Bienvenue chez les Ursulines

Face aux nombreux déséquilibres du monde qui engendrent conséquemment de nombreux déséquilibres parmi sa population, nous choisissons aujourd’hui d’offrir une histoire d’accueil et de réconfort.

En effet, à L’École des Ursulines de Québec, dimanche le 20 mars dernier, vingt-cinq familles syriennes se sont offert quelques heures de joie et de fraternité. Sous la responsabilité de monsieur Ahmed, des femmes, des hommes et des enfants venus d’ailleurs ont pu finalement renouer avec une certaine dose d’humanité. 

Brûlant depuis longtemps les unes de tous les médias, la crise des migrants bouleverse à chaque jour le quotidien et la morale de tous les occidentaux. Si l’on ne s’en tient qu’aux nouvelles qui nous sont rapportées, si l’on ne fait que soupeser les chiffres effarants de ces exodes qui viennent fracasser toutes les frontières, si l’on en vient à oublier que ces familles qui bougent cherchent d’abord à fuir un enfer, si l’on ne pense plus vraiment avec son cœur, peut-être alors dévions-nous vers l’intolérance et le rejet, ce que n’aurait certainement jamais accepté, notre fondatrice et modèle, sainte Marie-de-l’Incarnation. 

Par ailleurs, s’interroger au Canada sur nos capacités d’intégration et sur les qualités de cette dernière font partie d’une juste réflexion et il est tout à fait normal d’en questionner nos décideurs.

Maintenant, s’il faut chercher des exemples d’une belle intégration et en percevoir ses bénéfiques effets, revenons sur cette opération gentillesse imaginée par notre collègue et enseignant en taekwondo, monsieur Ahmed Ech-Chahedy et toute sa famille.

Les photographies qui accompagnent cette chronique nous en montrent déjà les premiers signes : des visages souriants et d’autres songeurs au moment d’un repas fraternel ; du soccer et du taekwondo pour se changer les idées et se retrouver autour d’une activité commune ; des humains, finalement, en quête d’une vie normale et à la recherche d’un appui.

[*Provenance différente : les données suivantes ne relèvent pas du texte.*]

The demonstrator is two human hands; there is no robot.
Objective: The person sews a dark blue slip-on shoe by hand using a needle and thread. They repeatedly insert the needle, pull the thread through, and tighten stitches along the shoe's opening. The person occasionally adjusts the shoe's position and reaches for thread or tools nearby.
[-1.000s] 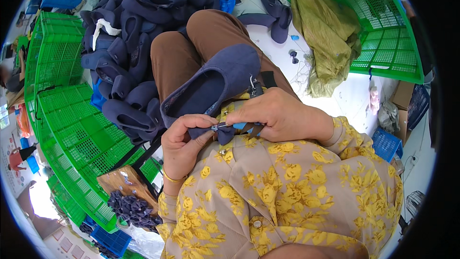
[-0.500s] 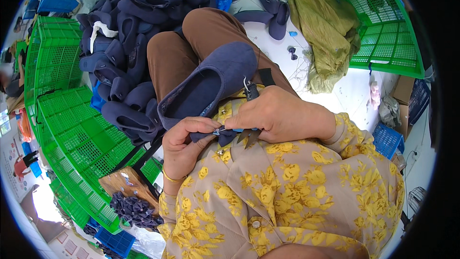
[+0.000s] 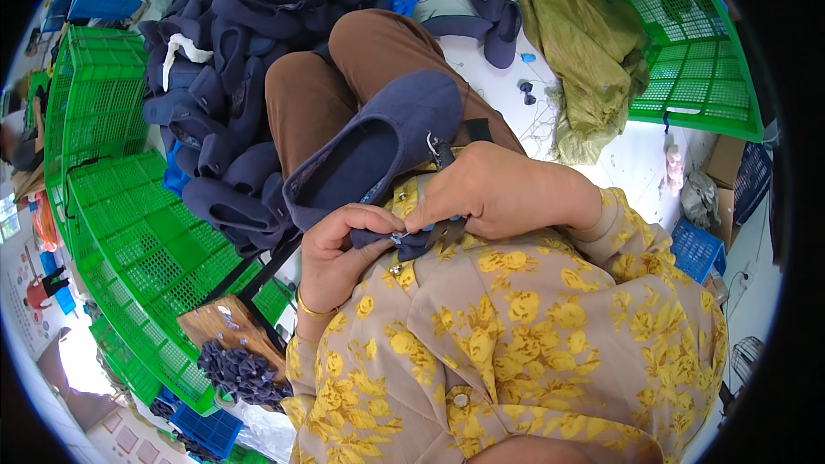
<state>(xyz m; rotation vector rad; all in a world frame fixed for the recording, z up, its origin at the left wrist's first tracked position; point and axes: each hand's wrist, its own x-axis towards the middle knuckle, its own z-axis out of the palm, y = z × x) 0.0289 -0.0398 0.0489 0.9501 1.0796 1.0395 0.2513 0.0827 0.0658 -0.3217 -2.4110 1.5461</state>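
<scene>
A dark navy fabric bow (image 3: 412,248) is pinched between the thumb and fingers of my left hand (image 3: 333,259), in front of my blouse. My right hand (image 3: 509,192) is wrapped round small thread snips (image 3: 449,235); their blades point down below the palm and a dark end with a white tie shows above it. The right thumb and forefinger also meet the left fingertips at the bow's middle. Any needle or thread there is too small to make out. On my lap lies a navy slip-on shoe (image 3: 430,112), its opening up, just beyond both hands.
A large heap of navy shoes (image 3: 249,51) lies ahead to the left, beside green plastic crates (image 3: 129,249). Many dark bows (image 3: 236,374) lie near a wooden board (image 3: 225,326) at my left. An olive sack (image 3: 580,60) lies at right, by another green crate (image 3: 696,77).
My right hand has shifted slightly left and the snips' blades have turned a little. The fingertips of both hands are closer together at the bow. The shoe has barely moved.
</scene>
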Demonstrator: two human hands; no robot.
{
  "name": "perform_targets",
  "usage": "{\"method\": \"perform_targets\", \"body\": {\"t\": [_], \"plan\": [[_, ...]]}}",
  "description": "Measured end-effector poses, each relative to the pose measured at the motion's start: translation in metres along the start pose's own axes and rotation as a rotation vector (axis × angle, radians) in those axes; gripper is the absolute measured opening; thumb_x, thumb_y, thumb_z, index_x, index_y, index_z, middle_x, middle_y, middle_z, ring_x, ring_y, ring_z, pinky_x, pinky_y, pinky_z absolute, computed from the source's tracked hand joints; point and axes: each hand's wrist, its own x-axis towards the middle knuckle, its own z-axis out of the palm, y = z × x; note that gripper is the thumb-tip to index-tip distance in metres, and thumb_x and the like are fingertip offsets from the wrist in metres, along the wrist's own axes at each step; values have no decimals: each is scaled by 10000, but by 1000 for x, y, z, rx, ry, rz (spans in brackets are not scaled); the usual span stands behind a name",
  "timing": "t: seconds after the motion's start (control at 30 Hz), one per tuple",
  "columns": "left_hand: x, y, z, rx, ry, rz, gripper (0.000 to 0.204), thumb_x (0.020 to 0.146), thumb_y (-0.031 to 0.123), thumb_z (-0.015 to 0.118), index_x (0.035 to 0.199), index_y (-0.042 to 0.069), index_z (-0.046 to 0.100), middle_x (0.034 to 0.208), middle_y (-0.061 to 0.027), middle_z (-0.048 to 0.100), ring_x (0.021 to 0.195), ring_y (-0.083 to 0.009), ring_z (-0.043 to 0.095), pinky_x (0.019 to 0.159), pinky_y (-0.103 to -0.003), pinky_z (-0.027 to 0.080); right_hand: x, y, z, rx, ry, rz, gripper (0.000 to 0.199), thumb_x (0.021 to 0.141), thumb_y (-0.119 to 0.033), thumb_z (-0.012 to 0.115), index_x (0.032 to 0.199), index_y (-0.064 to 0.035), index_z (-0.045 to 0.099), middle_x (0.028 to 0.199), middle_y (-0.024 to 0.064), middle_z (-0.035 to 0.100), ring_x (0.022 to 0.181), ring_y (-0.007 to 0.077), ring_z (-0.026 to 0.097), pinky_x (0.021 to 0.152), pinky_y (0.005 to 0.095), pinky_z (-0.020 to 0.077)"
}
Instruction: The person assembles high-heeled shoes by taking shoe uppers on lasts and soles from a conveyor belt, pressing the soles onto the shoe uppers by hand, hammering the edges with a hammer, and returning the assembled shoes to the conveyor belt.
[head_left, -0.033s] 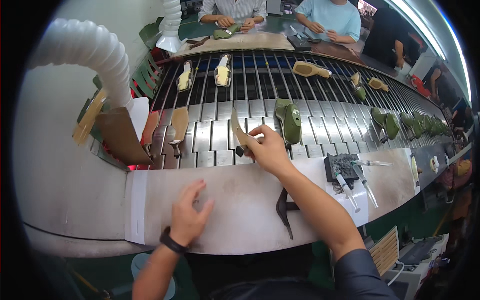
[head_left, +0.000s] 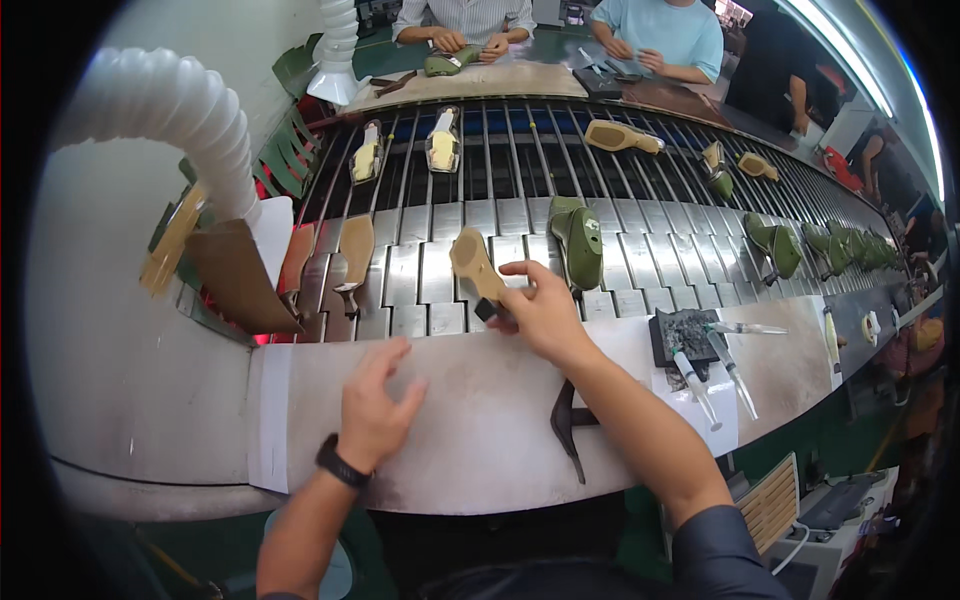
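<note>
My right hand is closed on the heel end of a tan shoe sole, whose dark heel block shows beside the fingers. The sole's flat tan face is in view, over the near metal slats of the conveyor. My left hand hovers over the pale worktable with its fingers apart and nothing in them. Right of the held sole, a green shoe on its last lies on the conveyor. On its left lies another tan sole with a heel.
A dark pincer-like tool lies under my right forearm. Several syringes rest at a black block. More green shoes line the conveyor to the right. A white hose hangs at left. Two people work across the conveyor.
The sole in my right hand has turned from nearly edge-on to showing its flat face. My left hand has shifted slightly, still open.
</note>
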Motion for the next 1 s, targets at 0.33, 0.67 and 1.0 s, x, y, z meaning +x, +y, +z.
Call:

Un appui pour repartir une nouvelle vie et reprendre confiance en un monde meilleur.

L’École des Ursulines de Québec et Loretteville dénombrait il y a quelque temps l’origine de ses nombreux élèves. Asiatiques, sud-américains, européens, maghrébins et autres enfants de toutes origines constituaient alors et constituent encore la fibre même de notre institution. 

Le caractère international des Ursulines, qu’elles soient d’ici ou d’ailleurs, a toujours été sa fierté et sa puissance. Qu’on en revienne simplement aux nobles et inspirantes motivations d’Angèle Mérici qui ont poussé un jour cette femme de Tours à venir ici rencontrer et aimer tous les enfants d’Amérique : Aimez vos chers enfants également ; et n’ayez pas de préférence pour l’un plutôt que pour l’autre, puisqu’ils sont tous créatures de Dieu.